- **Provided information**:
- Opening Delimiter -

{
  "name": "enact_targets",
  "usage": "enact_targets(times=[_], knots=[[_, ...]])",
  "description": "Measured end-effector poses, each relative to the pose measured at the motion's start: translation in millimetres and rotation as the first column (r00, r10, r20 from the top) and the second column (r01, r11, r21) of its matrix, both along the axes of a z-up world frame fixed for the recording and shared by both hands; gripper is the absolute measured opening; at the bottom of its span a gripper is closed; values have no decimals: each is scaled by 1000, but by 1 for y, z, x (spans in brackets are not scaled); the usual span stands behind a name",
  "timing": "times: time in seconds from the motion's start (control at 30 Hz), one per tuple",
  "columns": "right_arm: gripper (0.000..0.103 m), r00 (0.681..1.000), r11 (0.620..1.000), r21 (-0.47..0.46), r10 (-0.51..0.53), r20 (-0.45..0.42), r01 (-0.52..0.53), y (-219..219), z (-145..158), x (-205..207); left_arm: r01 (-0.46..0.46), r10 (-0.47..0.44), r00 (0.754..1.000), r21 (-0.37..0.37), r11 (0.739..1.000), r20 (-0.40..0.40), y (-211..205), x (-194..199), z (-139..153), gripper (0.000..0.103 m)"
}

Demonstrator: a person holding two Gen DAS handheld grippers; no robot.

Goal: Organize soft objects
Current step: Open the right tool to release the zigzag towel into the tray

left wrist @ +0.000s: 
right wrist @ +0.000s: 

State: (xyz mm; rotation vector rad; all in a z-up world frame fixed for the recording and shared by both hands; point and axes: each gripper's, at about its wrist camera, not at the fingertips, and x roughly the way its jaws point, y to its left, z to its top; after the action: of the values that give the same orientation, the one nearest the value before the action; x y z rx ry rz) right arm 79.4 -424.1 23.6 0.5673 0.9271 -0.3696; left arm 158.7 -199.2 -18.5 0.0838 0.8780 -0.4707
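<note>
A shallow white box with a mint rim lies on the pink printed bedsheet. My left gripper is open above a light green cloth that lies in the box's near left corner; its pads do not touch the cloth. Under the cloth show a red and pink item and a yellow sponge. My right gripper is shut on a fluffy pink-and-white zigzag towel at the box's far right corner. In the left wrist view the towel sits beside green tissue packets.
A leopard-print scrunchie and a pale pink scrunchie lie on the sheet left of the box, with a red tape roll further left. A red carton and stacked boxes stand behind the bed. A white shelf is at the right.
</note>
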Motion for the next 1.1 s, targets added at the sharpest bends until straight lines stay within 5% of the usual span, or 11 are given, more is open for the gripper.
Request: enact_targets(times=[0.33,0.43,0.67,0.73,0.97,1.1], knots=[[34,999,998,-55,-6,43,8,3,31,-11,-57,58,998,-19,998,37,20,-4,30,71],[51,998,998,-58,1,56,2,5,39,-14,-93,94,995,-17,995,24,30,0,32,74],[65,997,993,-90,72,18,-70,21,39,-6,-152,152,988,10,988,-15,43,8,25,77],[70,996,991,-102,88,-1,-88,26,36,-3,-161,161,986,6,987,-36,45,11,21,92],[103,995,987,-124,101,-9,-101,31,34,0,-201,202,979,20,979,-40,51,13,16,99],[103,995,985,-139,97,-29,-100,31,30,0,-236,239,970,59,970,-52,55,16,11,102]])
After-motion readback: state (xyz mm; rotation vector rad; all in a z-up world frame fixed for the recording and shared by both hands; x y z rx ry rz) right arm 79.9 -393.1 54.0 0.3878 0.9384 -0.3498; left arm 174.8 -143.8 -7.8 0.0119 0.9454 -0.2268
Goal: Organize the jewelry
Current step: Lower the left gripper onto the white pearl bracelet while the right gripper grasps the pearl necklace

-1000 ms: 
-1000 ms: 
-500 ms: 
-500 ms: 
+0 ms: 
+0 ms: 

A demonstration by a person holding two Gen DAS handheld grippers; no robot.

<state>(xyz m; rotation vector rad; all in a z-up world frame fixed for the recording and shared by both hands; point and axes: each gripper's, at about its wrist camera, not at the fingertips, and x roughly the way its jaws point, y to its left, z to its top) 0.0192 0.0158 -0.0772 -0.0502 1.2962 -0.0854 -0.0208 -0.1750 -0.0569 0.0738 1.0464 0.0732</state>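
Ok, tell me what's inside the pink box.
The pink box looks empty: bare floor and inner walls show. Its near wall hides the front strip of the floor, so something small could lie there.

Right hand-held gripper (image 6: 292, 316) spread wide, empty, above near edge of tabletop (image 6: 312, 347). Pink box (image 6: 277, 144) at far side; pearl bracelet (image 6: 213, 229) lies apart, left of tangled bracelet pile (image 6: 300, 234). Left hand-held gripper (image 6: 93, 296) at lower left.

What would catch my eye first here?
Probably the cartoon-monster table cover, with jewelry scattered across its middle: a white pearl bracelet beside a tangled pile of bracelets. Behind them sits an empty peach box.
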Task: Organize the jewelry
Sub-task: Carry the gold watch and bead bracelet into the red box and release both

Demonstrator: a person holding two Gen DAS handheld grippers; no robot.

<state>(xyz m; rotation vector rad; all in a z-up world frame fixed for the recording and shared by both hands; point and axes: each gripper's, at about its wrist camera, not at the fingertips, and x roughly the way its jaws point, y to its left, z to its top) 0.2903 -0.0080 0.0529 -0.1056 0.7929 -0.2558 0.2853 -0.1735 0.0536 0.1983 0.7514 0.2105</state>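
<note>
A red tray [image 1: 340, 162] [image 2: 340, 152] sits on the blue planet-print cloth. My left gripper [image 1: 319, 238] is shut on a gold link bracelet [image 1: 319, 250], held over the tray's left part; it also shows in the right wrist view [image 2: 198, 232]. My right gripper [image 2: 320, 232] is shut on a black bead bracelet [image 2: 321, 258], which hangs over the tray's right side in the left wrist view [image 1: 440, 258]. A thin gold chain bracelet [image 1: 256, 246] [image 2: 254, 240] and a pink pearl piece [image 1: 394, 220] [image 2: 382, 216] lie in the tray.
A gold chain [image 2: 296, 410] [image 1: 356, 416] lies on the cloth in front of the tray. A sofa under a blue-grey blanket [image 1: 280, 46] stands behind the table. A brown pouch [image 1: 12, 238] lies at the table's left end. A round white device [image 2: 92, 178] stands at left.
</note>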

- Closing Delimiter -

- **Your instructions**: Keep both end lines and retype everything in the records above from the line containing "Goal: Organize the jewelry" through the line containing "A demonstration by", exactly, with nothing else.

- **Written response**:
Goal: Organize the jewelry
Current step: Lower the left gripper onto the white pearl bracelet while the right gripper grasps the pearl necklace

-1000 ms: 
-1000 ms: 
-500 ms: 
-500 ms: 
+0 ms: 
+0 ms: 

A demonstration by a person holding two Gen DAS handheld grippers; no robot.

The exercise is complete as it stands.